Friday 12 February 2010

The Lessons of Dubai



If the rulers of Dubai cringe at the bad publicity the emirate city-state has copped since its go-go economy burst in 2008, they have only themselves to blame. After all, it was they who courted the media glare in the first place. Little more than empty desert a generation ago, Dubai had no logical reason to build a Manhattan-style skyline, let alone the world's tallest building. No reason, that is, except the kind of grandiose ambition that turned what was a backwater into one of the world's most dynamic cities.

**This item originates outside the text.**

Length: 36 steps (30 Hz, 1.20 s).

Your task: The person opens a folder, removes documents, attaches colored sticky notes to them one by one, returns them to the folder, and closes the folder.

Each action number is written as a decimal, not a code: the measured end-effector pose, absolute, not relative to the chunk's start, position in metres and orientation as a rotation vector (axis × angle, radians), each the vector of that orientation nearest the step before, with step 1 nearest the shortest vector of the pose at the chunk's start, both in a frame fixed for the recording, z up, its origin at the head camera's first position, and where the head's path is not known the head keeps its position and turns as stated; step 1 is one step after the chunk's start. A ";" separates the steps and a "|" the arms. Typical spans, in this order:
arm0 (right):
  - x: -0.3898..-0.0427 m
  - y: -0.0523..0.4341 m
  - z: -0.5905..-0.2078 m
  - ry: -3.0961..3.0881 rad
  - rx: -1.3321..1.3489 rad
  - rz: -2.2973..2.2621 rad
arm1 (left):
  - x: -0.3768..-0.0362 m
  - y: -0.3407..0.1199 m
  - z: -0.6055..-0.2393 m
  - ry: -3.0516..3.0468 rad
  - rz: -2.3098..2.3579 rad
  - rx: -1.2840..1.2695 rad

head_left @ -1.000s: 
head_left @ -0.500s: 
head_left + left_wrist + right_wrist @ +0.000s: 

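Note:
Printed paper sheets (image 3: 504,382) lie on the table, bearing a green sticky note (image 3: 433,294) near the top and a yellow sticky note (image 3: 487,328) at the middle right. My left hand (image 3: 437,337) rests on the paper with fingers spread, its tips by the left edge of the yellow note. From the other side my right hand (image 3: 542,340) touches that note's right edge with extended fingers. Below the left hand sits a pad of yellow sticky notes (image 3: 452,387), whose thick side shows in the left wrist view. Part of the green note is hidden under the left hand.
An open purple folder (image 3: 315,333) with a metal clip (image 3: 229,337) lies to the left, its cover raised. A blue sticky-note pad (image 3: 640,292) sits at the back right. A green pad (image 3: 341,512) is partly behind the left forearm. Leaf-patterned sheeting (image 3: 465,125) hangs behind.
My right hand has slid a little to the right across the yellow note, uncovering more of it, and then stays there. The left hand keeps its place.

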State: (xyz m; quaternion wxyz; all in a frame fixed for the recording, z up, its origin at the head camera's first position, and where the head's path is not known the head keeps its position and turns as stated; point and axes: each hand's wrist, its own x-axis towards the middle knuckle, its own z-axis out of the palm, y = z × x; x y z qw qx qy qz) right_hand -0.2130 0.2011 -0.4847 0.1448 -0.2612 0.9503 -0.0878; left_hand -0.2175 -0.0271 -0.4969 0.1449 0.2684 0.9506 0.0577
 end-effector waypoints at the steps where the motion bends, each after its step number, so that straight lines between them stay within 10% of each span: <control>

When construction began on the Burj Dubai — as the record-breaking tower was originally called — Dubai was in the midst of an epic boom, fueled by foreign speculators and one luxury development project after another. By the time the tower opened on Jan. 4 with a lavish fireworks display, though, the showmanship had faded. Weeks earlier, Dubai's biggest state-owned development company had declared it was unable to pay its debts. Officially, Dubai owes its creditors $80 billion, though a recent report by regional investment bank EFG-Hermes estimates that the city may be in the hole for as much as $170 billion. After Sheik Khalifa al-Nahyan, the oil-rich ruler of neighboring Abu Dhabi, stepped in with $10 billion to stave off an embarrassing default, the skyscraper's owners changed the building's name to Burj Khalifa. For a city used to grand statements, it was a remarkable comedown.
(See pictures of the world's tallest building.)

In all the panic, finger-pointing and schadenfreude that has ensued, though, it's easy to forget that the gulf is more than just Dubai. Neighborhood rivals — some of them much wealthier than Dubai thanks to much bigger oil and gas deposits — have emerged from the financial crisis in better shape than their badly bruised neighbor. The gulf region is poised not only to recover from the global slump this year, but could become the second most important center of world economic growth after the economies of east and south Asia, according to John Sfakianakis, chief economist for Banque Saudi Fransi in Riyadh and Crédit Agricole in Paris. "The world has always been too focused on Dubai, but Dubai is not the GCC," he says, referring to the Gulf Cooperation Council, a loose political and economic union of gulf nations. "In the short term, Dubai's problems may impact how the world sees the region. But over the long term, the region has and will show a tremendous amount of growth."